Something fundamental is shifting across Latin America. The ideological pendulum that swung decisively left in the early 2020s - bringing Gustavo Petro to Bogota, Luiz Inacio Lula da Silva back to Brasilia, and a generation of redistributionist governments to power across the hemisphere - is now swinging back. And the speed and conviction of that shift is catching even seasoned regional analysts off guard.

Brian Winter, editor-in-chief of Americas Quarterly and vice president of policy at the Americas Society/Council of the Americas - arguably the most authoritative voice on Latin American political economy in the English language - wrote in Foreign Affairs in late 2025 that the region was experiencing a 'revolution of the right,' driven by three structural forces: the spread of organized crime making security the dominant voter concern, economic stagnation under left governments, and a generational disillusionment accelerated by social media. Writing in the New York Times shortly after, Winter warned that 'it would be a mistake to assume that the historical aversion to Uncle Sam's heavy hand has disappeared' - a note of caution that practitioners and investors should keep close.

For US companies, investors, and institutions engaged with the hemisphere, this political realignment is not an abstraction. It is a reshaping of the operating environment - one with direct implications for FDI, trade, security cooperation, nearshoring, and the architecture of US-Latin America engagement for the decade ahead. J.P. Morgan's 2026 Latin America outlook identified a 'confluence of structural shifts' creating 'a window of opportunity that is fundamentally different from past cycles.' Morgan Stanley's bull case projects the MSCI Latin America Index could gain more than 90 percent by 2030, with the region's capital markets potentially tripling in size by 2035 - if pro-investment governments can deliver.

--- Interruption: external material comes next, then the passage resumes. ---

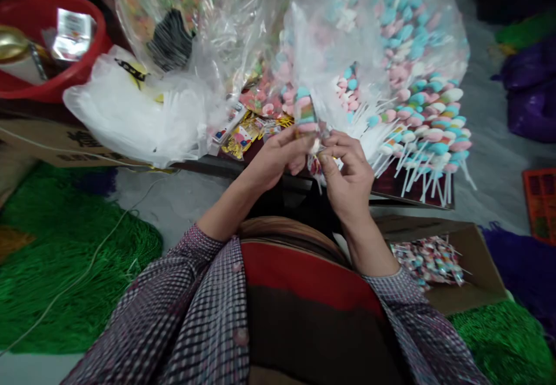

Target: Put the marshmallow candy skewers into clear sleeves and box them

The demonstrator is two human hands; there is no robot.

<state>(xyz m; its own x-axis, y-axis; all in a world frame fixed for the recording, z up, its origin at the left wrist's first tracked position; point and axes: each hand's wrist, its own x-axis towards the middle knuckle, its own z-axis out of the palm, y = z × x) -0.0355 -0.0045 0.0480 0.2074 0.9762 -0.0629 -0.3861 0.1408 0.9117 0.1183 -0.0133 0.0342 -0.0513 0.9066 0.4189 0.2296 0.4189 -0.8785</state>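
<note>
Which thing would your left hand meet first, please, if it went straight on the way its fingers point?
Probably the right hand, whose fingers lie close by at the bottom of the wrapped candy, though depth is unclear here.

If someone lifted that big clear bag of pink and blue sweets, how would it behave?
The bag would probably sag and shift, since its thin plastic wrinkles around many small pieces. Being puffy, the sweets look light for their bulk.
</note>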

The operative phrase is: if they can deliver. Here is what practitioners need to understand about what is driving the shift, where the opportunities are concentrated, and where the risks remain underestimated.

Colombia: A Market Reopening in Real Time

The most recent and striking data point arrived on June 21, 2026, when Colombians elected Abelardo de la Espriella as president in the closest presidential race in the country's modern history. Known as 'El Tigre,' the 47-year-old lawyer and businessman - who had never held elected office - defeated left-wing Senator Ivan Cepeda by approximately 250,000 votes out of more than 25 million cast, a margin of less than one percentage point. Cepeda conceded on June 24 after a full recount confirmed the result.

Colombia had given Gustavo Petro a historic mandate in 2022, electing the country's first leftist president on promises to address inequality, reform pension and health systems, and achieve 'total peace' through negotiation with armed groups. Four years later, the verdict was severe. Foreign direct investment dropped 33 percent from 2022 to 2025. According to research from the Universidad Externado de Colombia, homicides rose by 7.6 percent under Petro compared to the prior government - an annual average of approximately 13,500 killings - with armed conflict expanding into new territories as state authority weakened under the peace negotiation framework. The 'Total Peace' agenda managed to see exactly one armed group - with roughly 100 members - disarm across four years.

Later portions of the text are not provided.